Federal law — specifically the Visual Artists Rights Act of 1990 — requires a written waiver from an artist before protected public art can be altered or destroyed. No waiver existed. Wyland’s legal team has now issued a cease-and-desist naming FIFA, the North Texas World Cup Organizing Committee, the City of Dallas, and the building’s property owner.
As Wyland’s attorneys put it: “The law does not yield to World Cup schedules, commercial timelines, nor the indifference of property owners.”
We’ll raise a glass to that.
The word Equalise means something to us. It means leveling a playing field that too often tilts toward the powerful — the ones with the money, the permits, and the timeline.
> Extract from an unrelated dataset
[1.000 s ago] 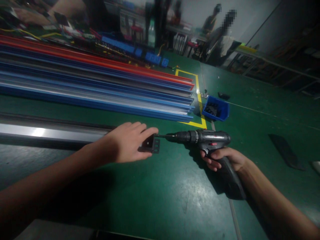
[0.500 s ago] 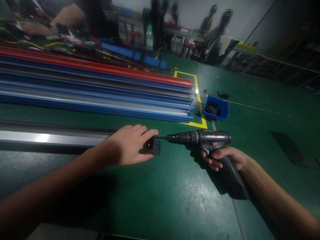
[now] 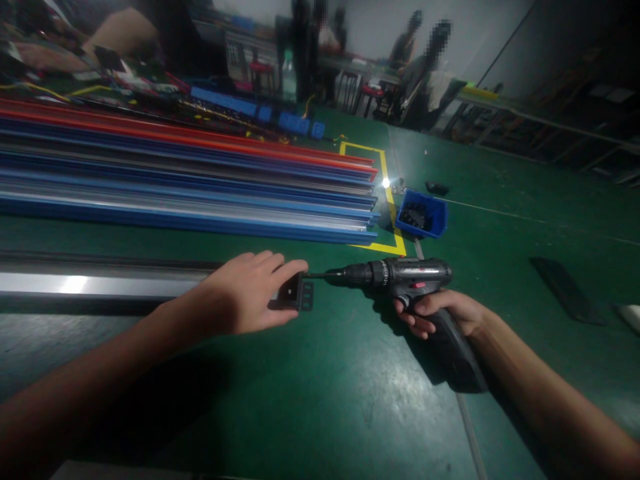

Artists, communities, and the culture they build together deserve better than being painted over when something more commercially convenient comes along.
Wyland says he still loves Dallas and wants to create something new there. That’s grace. And he’s pledging any financial recovery from the case back to Dallas-area arts and conservation programs. That’s character.
We’ll be watching this one closely.
Raise a glass for the art. Raise one for the ocean. And raise one for the artists who don’t back down.